The government said yesterday it would stand by its decision to deport 14 Vietnamese Montagnard asylum-seekers from Cambodia, while rights groups questioned whether any measures would be taken to properly determine if they deserve refugee status and resettlement in a foreign country.
Koy Kuong, spokesman for the Foreign Affairs Ministry, said yesterday that the government would deport all Montagnards currently residing at a center run by the UN’s refugee agency under the immigration law, which states that the government has the right to deport immigrants who have entered the country illegally.
“The government will leave UNHCR to do their job, especially for the 62 Montagnards with refugee status, he said. “The other 14, the government will send them back.”
In a letter dated Nov 29, the government ordered the UN refugee agency to shutter its refugee center in Phnom Penh’s Sen Sok district by Jan 1. There are currently 76 Vietnamese Montagnard asylum-seekers inside the complex, of whom 14 are still waiting to have their refugee status determined.
Rights groups say, however, that deporting the Montagnards, who originate in Vietnam’s central highlands and are largely Christian, goes against Cambodian law as well as requirements laid out in the 1951 UN refugee convention, to which Cambodia is a party.

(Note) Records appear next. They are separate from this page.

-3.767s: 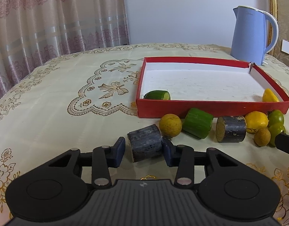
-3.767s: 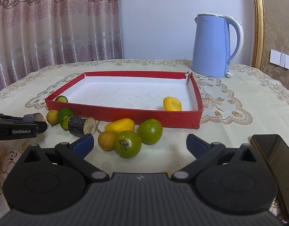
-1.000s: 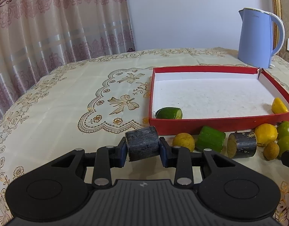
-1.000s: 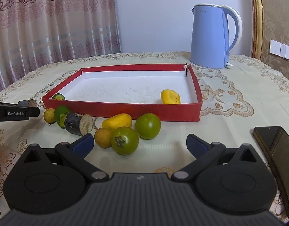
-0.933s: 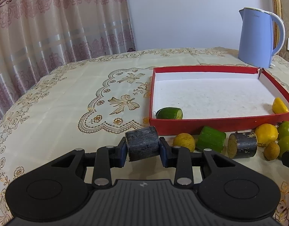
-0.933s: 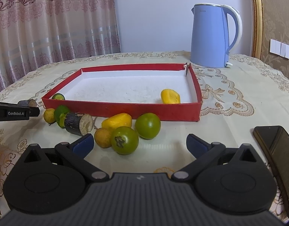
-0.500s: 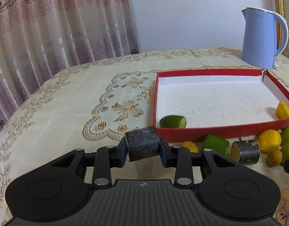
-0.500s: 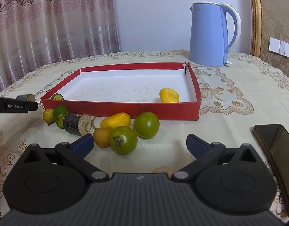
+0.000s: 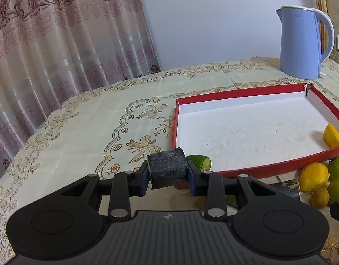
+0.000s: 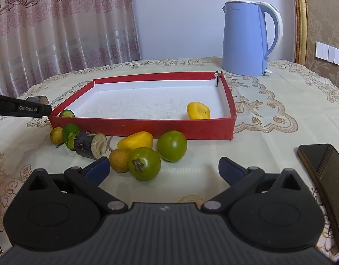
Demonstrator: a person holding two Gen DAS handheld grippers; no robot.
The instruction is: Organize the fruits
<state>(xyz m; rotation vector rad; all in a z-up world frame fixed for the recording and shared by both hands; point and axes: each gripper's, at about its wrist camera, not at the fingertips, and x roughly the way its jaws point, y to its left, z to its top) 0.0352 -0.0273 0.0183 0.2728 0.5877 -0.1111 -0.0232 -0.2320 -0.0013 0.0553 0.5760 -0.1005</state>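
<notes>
Left tongs (image 9: 167, 177) clamped on a short dark cylindrical cane segment (image 9: 166, 171), held clear of the tabletop (image 9: 81, 132) at the near-left corner of the shallow red cardboard tray with white floor (image 9: 279, 168). Right tongs (image 10: 163, 167) spread apart, empty, low over the tabletop. Just ahead of them: two green tomatoes (image 10: 144, 163), a small tan round fruit (image 10: 119, 160), a yellow fruit (image 10: 135, 141).

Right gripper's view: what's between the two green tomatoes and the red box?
In the right wrist view, a yellow fruit lies on the tablecloth between the green tomatoes and the red box, just before its near wall.
</notes>
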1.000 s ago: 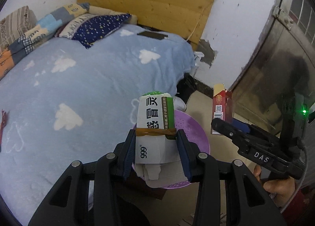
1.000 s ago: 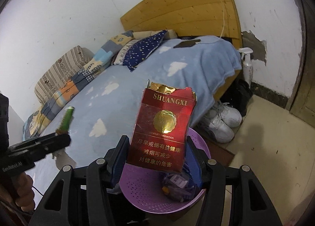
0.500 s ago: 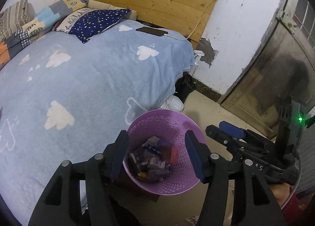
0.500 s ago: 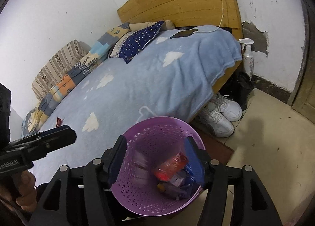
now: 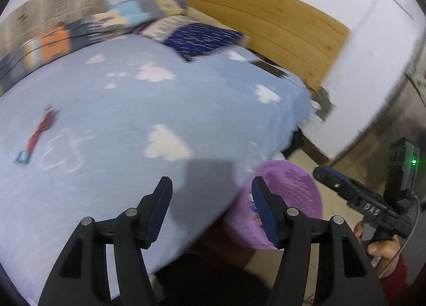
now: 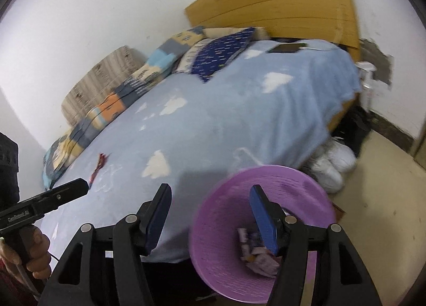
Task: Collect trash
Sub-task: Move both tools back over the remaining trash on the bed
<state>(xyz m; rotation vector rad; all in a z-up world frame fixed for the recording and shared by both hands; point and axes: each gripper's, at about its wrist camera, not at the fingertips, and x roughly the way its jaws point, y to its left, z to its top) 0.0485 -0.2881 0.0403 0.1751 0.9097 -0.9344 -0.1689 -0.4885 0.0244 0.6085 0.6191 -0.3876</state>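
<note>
A purple perforated basket (image 6: 218,226) stands on the floor against the bed's side, with several pieces of trash (image 6: 255,255) in its bottom. In the left wrist view the basket (image 5: 293,188) lies lower right, half behind my right finger. My left gripper (image 5: 210,186) is open and empty above the blue blanket. My right gripper (image 6: 210,191) is open and empty too, its right finger over the basket's mouth. A thin red wrapper (image 5: 40,133) lies on the blanket at the left, also visible as the wrapper (image 6: 97,167) beyond the left gripper's tip (image 6: 80,183).
The bed has a blue cloud-print blanket (image 5: 159,98), pillows (image 5: 202,39) and a wooden headboard (image 5: 266,18). A dark phone (image 6: 286,47) lies near the head end. White shoes (image 6: 332,167) sit on the floor beside the bed, and a spray bottle (image 6: 367,77) by the wall.
The white medicine box and the red cigarette pack left my jaws and dropped into the basket. Both grippers opened, then swung left over the bed, the left one farther.
</note>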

Phil Robertson, deputy director for Human Rights Watch’s Asia Division, said yesterday that it was essential that the 14 asylum-seekers without refugee status should be given a chance to acquire it.
“[T]hey should be provided with this opportunity immediately, and that determination needs to be transparent, fair, and in line with international standards,” he wrote in an e-mail.

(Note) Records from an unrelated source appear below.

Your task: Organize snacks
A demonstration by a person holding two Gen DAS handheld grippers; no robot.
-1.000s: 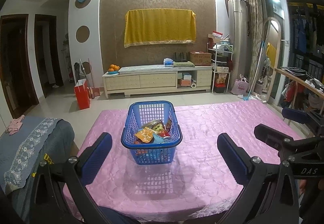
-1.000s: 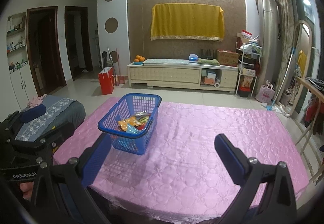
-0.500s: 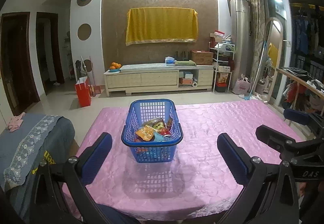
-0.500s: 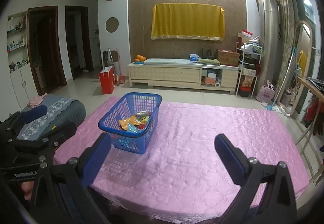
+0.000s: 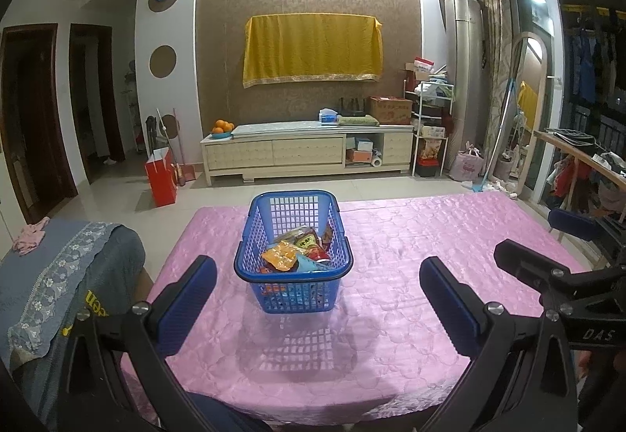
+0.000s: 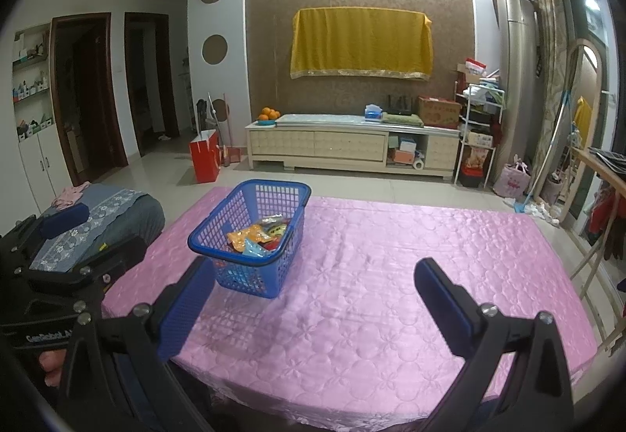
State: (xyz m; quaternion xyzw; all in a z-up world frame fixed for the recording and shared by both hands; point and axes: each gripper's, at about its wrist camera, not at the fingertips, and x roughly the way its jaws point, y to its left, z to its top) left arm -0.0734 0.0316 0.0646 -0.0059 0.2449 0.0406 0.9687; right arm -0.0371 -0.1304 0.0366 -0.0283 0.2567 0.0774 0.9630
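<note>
Left tongs [image 5: 317, 291] have risen slightly; both tongs gape wide. Right view alone shows shelves [image 6: 31, 80].

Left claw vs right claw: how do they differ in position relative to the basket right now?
The left claw faces the basket head-on, centred between its fingers; the right claw sees the basket off to its left, near its left finger. The right claw has mostly bare pink cloth ahead; the left has the basket. Shared: both open, empty, held short of the basket.
</note>
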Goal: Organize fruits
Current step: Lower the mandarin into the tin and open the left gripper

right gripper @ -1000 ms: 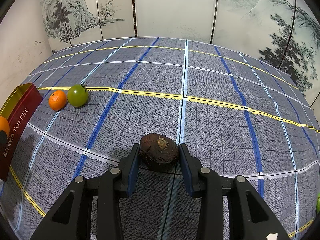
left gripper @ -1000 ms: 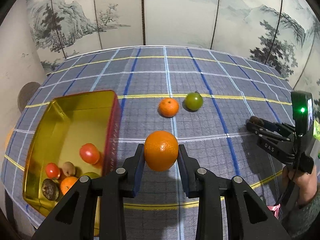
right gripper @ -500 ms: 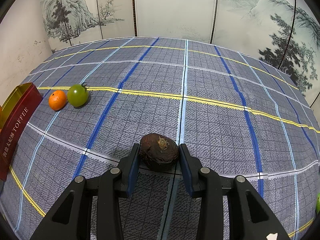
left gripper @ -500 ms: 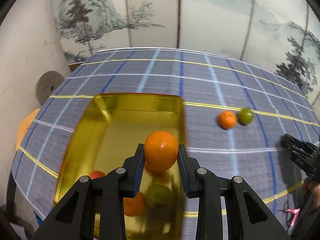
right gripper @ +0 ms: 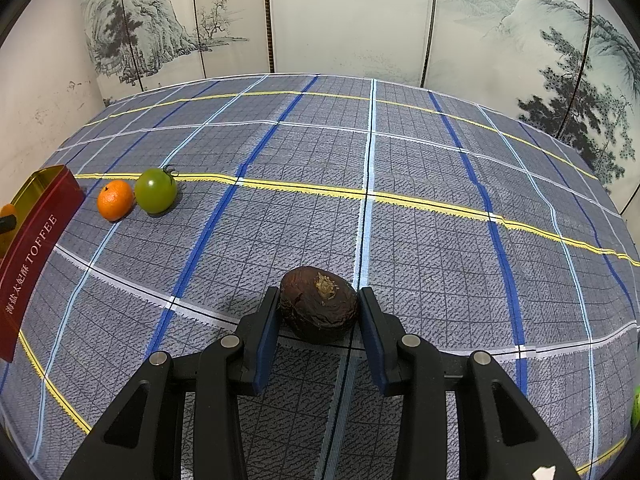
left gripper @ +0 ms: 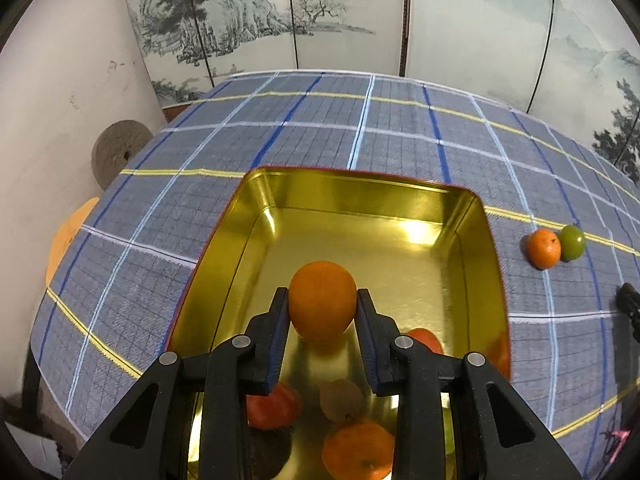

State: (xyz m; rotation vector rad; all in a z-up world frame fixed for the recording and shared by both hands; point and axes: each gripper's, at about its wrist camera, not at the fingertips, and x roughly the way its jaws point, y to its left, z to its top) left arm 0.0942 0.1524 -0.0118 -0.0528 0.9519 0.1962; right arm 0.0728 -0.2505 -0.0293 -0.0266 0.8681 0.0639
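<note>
Both pairs of jaws are clamped on fruit as we sort the desk: the left gripper [left gripper: 322,314] pinches a round bright orange [left gripper: 322,306] between its blue pads, while the right gripper [right gripper: 319,310] is closed on a wrinkled dark-brown oval fruit [right gripper: 319,303] low over the blue plaid tablecloth [right gripper: 400,152].

A second ago the orange hung over bare cloth beside the tin; now we have swung it across, and it hangs above the shiny gold floor of the red-walled rectangular toffee tin [left gripper: 360,178]. Beneath it several fruits already lie at the near end, among them a red tomato [left gripper: 272,406], a brownish fruit [left gripper: 342,398] and another orange [left gripper: 358,452].

We judge that the orange is placed for release, with only opening the left jaws remaining.

The right gripper has not stirred over that second; its brown fruit waits its turn.

Outside the tin, a small tangerine [right gripper: 115,199] and a green tomato [right gripper: 155,190] sit touching on the cloth, not yet collected.
</note>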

According to the refugee convention, persons that leave their country of origin for reasons of persecution “are entitled to special protection on account of their position.”
It also recommends that governments “continue to receive refugees in their territories and that they act in concert in a true spirit of international cooperation in order that these refugees may find asylum and possibility of resettlement.”

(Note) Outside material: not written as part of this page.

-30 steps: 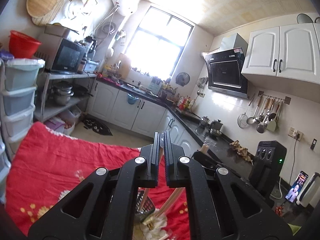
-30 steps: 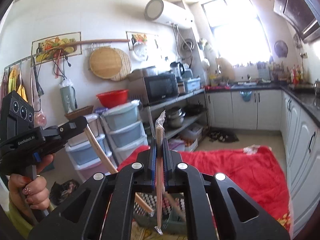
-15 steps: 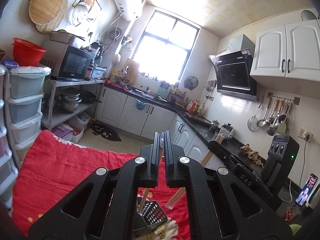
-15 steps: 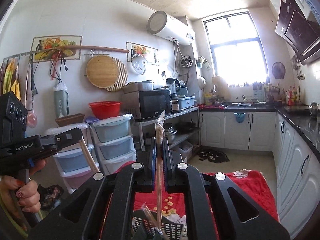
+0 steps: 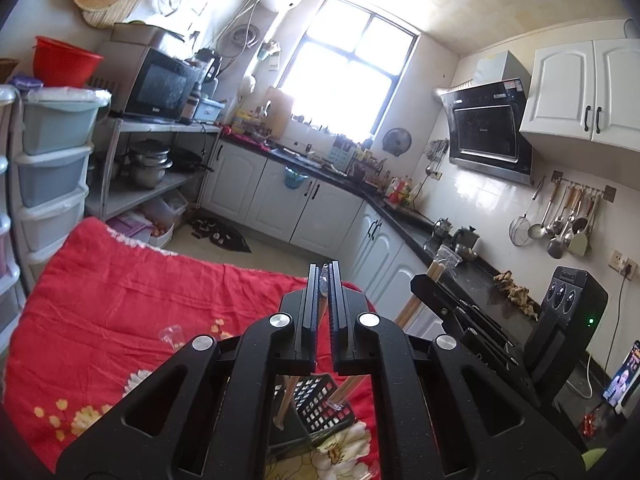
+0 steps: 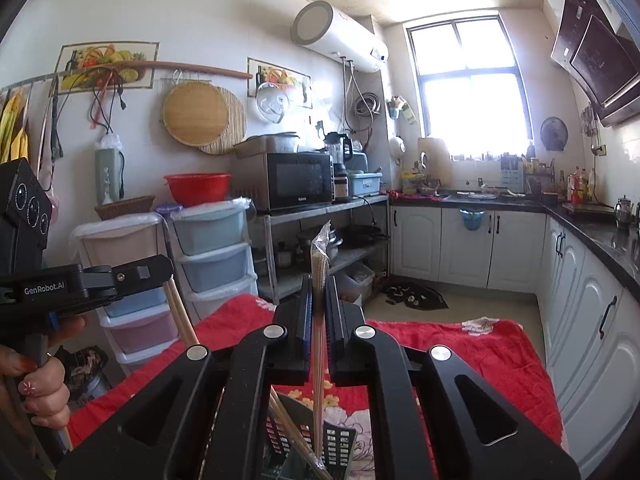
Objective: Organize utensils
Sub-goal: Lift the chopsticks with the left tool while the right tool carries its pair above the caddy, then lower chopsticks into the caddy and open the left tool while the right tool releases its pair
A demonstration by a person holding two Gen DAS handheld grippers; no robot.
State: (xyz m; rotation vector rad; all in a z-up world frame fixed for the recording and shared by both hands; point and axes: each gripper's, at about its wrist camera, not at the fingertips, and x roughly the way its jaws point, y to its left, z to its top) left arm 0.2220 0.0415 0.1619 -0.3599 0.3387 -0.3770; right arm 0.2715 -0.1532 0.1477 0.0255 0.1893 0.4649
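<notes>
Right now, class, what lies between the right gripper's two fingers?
In the right wrist view, the right gripper pinches a plastic-wrapped pair of chopsticks, upright, its lower end down at the black utensil basket.

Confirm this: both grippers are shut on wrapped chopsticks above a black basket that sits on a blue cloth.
Not quite: the cloth is red with a flower print, not blue, as the left wrist view shows. The rest holds: the left gripper and right gripper are each shut on wrapped chopsticks above the black basket.
</notes>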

A sub-decree passed by Cambodia in December 2009 states that asylum-seekers who fear “serious persecution” in their home country should be given refugee status, as well as allowing for legal representation upon expulsion.
The law describes refugees as “those who are outside their country of nationality or stateless individuals who are outside the country where they used to live.”
Mr Kuong said that any newly arrived Montagnards would be dealt with under the immigration law, and that applying other laws was not necessary in the case of the Montagnards, as Vietnam was not a dangerous country to live in.
“We send them back because in Vietnam there is no war, there is no rebellion,” he said. “It’s a peaceful country.”
Mr Kuong added that the government would likely make a decision “next week” on whether or not UNHCR would be allowed to keep its center open beyond Jan 1 in order to resettle the 62 refugees.
Rights groups say that Montagnards are still at high risk of persecution and oppression in Vietnam, where the government does not recognize their religious practices.
On Tuesday, Release International, an organization that assists persecuted Christians around the world, reported that Nguyen Hong Quang, a Montagnard pastor who leads the Mennonite church in Vietnam, was beaten unconscious at his school in Ho Chi Minh City.